Exercise objective
Print the data that follows, exactly and completely.

The data

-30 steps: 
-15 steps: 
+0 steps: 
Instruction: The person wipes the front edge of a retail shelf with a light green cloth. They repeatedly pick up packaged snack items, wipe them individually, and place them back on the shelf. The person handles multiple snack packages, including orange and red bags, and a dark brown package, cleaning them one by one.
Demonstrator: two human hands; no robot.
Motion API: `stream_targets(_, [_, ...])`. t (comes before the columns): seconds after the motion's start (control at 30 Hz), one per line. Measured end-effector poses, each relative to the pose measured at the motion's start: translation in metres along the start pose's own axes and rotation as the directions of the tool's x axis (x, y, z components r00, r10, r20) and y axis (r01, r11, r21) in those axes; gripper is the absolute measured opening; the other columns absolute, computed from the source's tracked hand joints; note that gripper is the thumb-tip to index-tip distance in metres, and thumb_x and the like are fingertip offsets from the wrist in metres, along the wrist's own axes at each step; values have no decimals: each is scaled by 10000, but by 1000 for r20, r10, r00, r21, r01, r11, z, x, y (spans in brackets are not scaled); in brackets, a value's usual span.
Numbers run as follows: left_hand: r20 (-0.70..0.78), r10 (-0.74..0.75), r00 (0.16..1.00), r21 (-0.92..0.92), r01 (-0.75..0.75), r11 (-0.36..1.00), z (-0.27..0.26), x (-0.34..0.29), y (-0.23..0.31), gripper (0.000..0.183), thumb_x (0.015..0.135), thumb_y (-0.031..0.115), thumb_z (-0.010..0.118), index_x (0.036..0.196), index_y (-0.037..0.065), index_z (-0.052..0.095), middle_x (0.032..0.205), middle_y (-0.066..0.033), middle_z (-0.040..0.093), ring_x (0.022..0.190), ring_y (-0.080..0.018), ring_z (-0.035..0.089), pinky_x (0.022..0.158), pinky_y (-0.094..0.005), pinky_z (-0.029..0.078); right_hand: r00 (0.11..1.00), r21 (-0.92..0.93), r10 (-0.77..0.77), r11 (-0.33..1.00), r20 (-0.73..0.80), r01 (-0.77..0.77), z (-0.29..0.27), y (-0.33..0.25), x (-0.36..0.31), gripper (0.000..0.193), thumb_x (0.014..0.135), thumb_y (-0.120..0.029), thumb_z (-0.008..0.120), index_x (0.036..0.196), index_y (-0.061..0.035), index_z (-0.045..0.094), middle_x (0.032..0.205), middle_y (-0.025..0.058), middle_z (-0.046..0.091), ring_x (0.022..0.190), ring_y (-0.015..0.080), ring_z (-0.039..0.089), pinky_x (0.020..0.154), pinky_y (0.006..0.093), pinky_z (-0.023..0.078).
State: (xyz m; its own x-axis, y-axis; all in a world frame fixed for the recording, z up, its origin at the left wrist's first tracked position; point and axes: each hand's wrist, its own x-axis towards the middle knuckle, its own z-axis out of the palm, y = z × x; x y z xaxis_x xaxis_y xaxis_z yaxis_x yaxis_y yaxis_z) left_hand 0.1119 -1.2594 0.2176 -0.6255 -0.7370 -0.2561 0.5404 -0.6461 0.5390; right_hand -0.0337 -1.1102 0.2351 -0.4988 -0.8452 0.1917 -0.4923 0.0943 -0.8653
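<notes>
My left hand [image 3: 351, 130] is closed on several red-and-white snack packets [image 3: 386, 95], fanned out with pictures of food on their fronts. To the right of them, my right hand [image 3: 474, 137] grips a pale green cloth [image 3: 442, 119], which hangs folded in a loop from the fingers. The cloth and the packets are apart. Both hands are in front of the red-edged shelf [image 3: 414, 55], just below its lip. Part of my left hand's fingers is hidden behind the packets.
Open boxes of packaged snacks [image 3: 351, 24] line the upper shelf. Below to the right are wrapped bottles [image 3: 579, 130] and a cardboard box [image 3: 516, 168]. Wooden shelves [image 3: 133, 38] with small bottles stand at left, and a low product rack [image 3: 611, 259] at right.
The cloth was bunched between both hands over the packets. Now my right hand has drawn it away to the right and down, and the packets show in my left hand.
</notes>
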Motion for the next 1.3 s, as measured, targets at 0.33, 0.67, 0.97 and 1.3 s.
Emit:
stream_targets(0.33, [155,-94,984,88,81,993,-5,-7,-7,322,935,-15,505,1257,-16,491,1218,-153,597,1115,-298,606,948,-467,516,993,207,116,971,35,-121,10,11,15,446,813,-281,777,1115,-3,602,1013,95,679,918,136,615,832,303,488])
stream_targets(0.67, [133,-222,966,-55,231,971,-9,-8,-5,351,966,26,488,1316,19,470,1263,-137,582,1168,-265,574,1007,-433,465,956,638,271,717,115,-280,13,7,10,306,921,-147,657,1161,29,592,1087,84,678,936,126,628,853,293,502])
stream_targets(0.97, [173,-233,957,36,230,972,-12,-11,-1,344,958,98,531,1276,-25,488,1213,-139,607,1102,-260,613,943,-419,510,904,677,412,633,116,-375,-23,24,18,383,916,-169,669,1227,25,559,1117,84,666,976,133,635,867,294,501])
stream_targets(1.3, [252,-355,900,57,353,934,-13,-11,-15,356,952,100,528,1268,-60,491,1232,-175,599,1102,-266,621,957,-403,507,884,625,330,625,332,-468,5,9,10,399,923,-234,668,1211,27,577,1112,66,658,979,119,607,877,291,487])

Written solution
-30 steps: 
-15 steps: 
+0 steps: 
Instruction: The person wipes the front edge of a retail shelf with a light green cloth. They repeatedly pick up packaged snack items, wipe them individually, and place them back on the shelf. The person handles multiple snack packages, including orange and red bags, and a dark brown package, cleaning them one by one.
Demonstrator: two human hands; no robot.
Motion API: `stream_targets(_, [_, ...])`. t (comes before the columns): seconds after the motion's start (control at 30 Hz), one per line. Measured end-effector poses, each relative to the pose measured at the motion's start: translation in metres along the start pose's own axes and rotation as the directions of the tool's x axis (x, y, z components r00, r10, r20) and y axis (r01, r11, r21) in those axes; gripper is the absolute measured opening; the other columns absolute, computed from the source's tracked hand joints; note that gripper is the thumb-tip to index-tip distance in metres, and thumb_x and the like are fingertip offsets from the wrist in metres, along the wrist's own axes at each step; values have no decimals: each is scaled by 10000, but by 1000 for r20, r10, r00, r21, r01, r11, z, x, y (spans in brackets are not scaled); in brackets, a value's usual span.
Numbers run as follows: left_hand: r20 (-0.70..0.78), r10 (-0.74..0.75), r00 (0.16..1.00), r21 (-0.92..0.92), r01 (-0.75..0.75), r11 (-0.36..1.00), z (-0.27..0.26), x (-0.34..0.29), y (-0.23..0.31), gripper (0.000..0.183), thumb_x (0.015..0.135), thumb_y (-0.031..0.115), thumb_z (-0.010..0.118), index_x (0.036..0.196), index_y (-0.037..0.065), index_z (-0.052..0.095), middle_x (0.032..0.205), middle_y (-0.066..0.033), middle_z (-0.040..0.093), ring_x (0.022..0.190), ring_y (-0.080..0.018), ring_z (-0.035..0.089), pinky_x (0.022..0.158), pinky_y (-0.094..0.005), pinky_z (-0.029..0.078); right_hand: r00 (0.11..1.00), r21 (-0.92..0.93), r10 (-0.77..0.77), r11 (-0.33..1.00), r20 (-0.73..0.80), r01 (-0.77..0.77), z (-0.29..0.27), y (-0.33..0.25), x (-0.36..0.31), gripper (0.000..0.193), thumb_x (0.014..0.135), thumb_y (-0.120..0.029), thumb_z (-0.008..0.120), index_x (0.036..0.196), index_y (-0.061..0.035), index_z (-0.045..0.094), middle_x (0.032..0.205), middle_y (-0.025..0.058), middle_z (-0.046..0.091), ring_x (0.022..0.190), ring_y (-0.015..0.080), ring_z (-0.039..0.089), pinky_x (0.020..0.154), pinky_y (0.006..0.093), pinky_z (-0.023..0.078).
State: (xyz m; its own x-axis, y-axis; all in a world frame fixed for the recording, z up, its origin at the left wrist's first tracked position; point and axes: each hand's wrist, its own x-axis towards the middle knuckle, its own z-axis out of the palm, y = z × x; x y z xaxis_x xaxis_y xaxis_z yaxis_x yaxis_y yaxis_z) left_hand 0.1119 -1.2594 0.2176 -0.6255 -0.7370 -0.2561 0.5404 -0.6461 0.5390; right_hand -0.0337 -1.1102 0.2351 -0.4988 -0.8452 0.1917 -0.4923 0.0943 -0.8653
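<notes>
My left hand [image 3: 351, 130] is closed on several red-and-white snack packets [image 3: 386, 95], fanned out with pictures of food on their fronts. To the right of them, my right hand [image 3: 474, 137] grips a pale green cloth [image 3: 442, 119], which hangs folded in a loop from the fingers. The cloth and the packets are apart. Both hands are in front of the red-edged shelf [image 3: 414, 55], just below its lip. Part of my left hand's fingers is hidden behind the packets.
Open boxes of packaged snacks [image 3: 351, 24] line the upper shelf. Below to the right are wrapped bottles [image 3: 579, 130] and a cardboard box [image 3: 516, 168]. Wooden shelves [image 3: 133, 38] with small bottles stand at left, and a low product rack [image 3: 611, 259] at right.
The cloth was bunched between both hands over the packets. Now my right hand has drawn it away to the right and down, and the packets show in my left hand.
</notes>
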Motion for the next 1.3 s, as measured, targets at 0.33, 0.67, 0.97 and 1.3 s.
Emit:
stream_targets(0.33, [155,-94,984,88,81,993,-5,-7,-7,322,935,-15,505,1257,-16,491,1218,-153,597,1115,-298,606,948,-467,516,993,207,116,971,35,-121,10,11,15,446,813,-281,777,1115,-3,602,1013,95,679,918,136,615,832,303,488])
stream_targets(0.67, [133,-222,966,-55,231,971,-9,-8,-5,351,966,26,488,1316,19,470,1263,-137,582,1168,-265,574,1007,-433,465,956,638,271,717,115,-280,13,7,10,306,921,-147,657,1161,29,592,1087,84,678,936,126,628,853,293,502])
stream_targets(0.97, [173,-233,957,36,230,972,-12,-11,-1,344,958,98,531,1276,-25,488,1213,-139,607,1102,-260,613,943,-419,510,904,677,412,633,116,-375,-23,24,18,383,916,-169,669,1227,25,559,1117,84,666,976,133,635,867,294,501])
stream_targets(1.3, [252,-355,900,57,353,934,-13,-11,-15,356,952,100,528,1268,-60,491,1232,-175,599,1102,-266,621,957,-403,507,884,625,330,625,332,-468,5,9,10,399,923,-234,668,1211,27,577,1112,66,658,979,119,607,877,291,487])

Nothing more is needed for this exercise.